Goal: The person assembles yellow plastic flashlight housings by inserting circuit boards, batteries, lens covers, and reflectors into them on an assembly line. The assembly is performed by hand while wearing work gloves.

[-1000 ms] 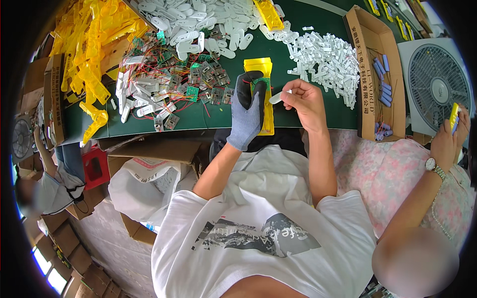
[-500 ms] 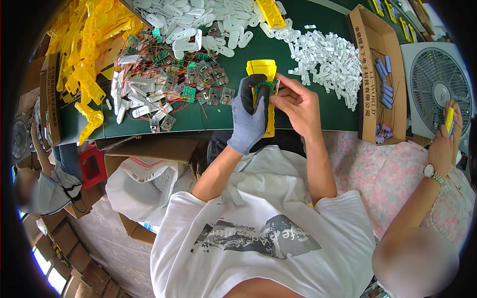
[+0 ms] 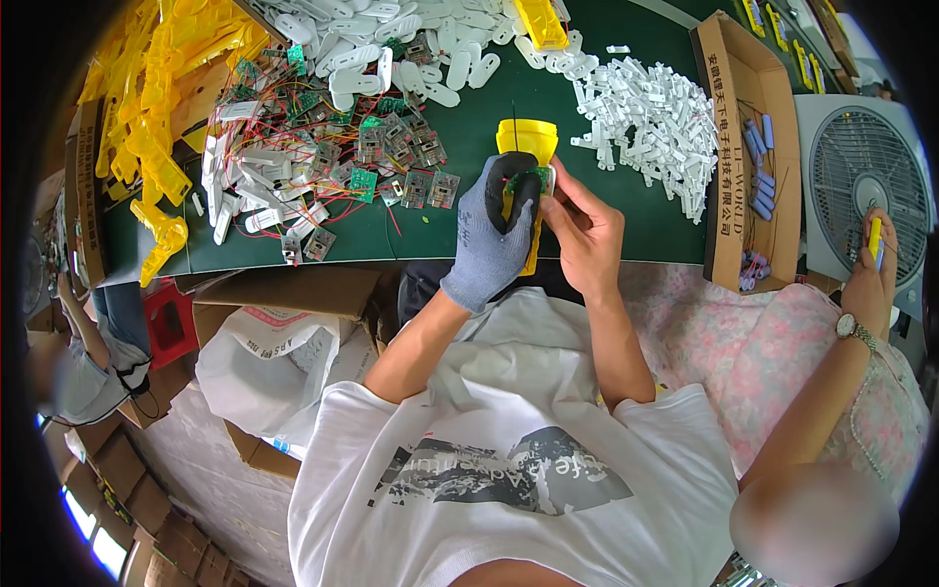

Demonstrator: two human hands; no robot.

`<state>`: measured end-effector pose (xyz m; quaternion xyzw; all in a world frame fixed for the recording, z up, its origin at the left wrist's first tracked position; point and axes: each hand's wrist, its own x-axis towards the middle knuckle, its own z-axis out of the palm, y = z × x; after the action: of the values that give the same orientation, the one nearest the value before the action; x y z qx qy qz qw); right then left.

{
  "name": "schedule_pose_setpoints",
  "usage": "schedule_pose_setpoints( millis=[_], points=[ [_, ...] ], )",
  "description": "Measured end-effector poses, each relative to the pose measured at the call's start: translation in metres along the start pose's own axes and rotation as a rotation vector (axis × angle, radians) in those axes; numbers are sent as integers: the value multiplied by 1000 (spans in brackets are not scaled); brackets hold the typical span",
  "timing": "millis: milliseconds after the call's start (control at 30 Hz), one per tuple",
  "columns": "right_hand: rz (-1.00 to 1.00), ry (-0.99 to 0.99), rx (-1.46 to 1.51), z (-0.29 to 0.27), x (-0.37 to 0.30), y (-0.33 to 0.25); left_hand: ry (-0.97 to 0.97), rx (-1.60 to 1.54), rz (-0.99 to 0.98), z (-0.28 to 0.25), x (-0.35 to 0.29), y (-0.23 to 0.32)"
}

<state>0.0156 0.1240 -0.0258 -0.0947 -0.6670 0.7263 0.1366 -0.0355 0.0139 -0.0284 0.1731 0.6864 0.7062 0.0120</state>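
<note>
My left hand (image 3: 489, 230), in a blue-grey glove with black fingers, grips a yellow plastic housing (image 3: 526, 134) above the table's front edge. A small green circuit board (image 3: 533, 180) shows inside the housing, partly covered by the gloved fingers. Above the housing's wide end a thin dark wire (image 3: 514, 115) sticks up. Bare and closed, my right hand (image 3: 590, 238) pinches the housing's right side beside the board. A small pale piece (image 3: 548, 182) shows at its fingertips; its kind is too small to tell.
Wired circuit boards (image 3: 362, 147) lie piled left of my hands, beyond yellow housings (image 3: 161, 147). White oval covers (image 3: 372, 59) and small white parts (image 3: 650, 127) cover the back. Right stand a cardboard box (image 3: 719, 147) with purple cells and a fan (image 3: 866, 186), near a co-worker's hand (image 3: 866, 284).
The housing has shifted slightly right and tilted, with both hands still on it. The thin wire now stands up above it. The co-worker's hand has moved a little on the right.
</note>
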Motion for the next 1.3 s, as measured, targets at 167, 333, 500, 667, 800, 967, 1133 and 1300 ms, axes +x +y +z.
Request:
schedule_pose_setpoints(
  millis=[167,333,500,667,800,967,1133,1300],
  points=[
    [-40,31,50,6,-4,0,7,-56,7,-3,-1,3],
    [-209,65,-334,8,-5,-8,-73,35,-16,-6,0,10],
    [-289,-22,-545,11,-6,-21,-3,65,76,-2,-1,3],
    [-63,-140,-343,5,-8,-35,42,26,16,2,1,5],
    [-162,-238,-445,3,-1,-43,173,-313,-79,13,1,36],
    [-160,-238,-816,9,16,-83,-143,-1022,-524,10,-11,8],
    [-202,-412,-762,-6,66,-96,-248,-846,-439,-51,-25,53],
    [-303,183,-1197,-48,179,-78,562,199,65,-186,-8,81]
  ],
)
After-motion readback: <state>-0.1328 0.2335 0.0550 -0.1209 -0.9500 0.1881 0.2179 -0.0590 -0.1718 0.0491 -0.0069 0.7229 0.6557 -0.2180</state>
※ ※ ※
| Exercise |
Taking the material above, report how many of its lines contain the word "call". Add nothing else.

| Your response |
2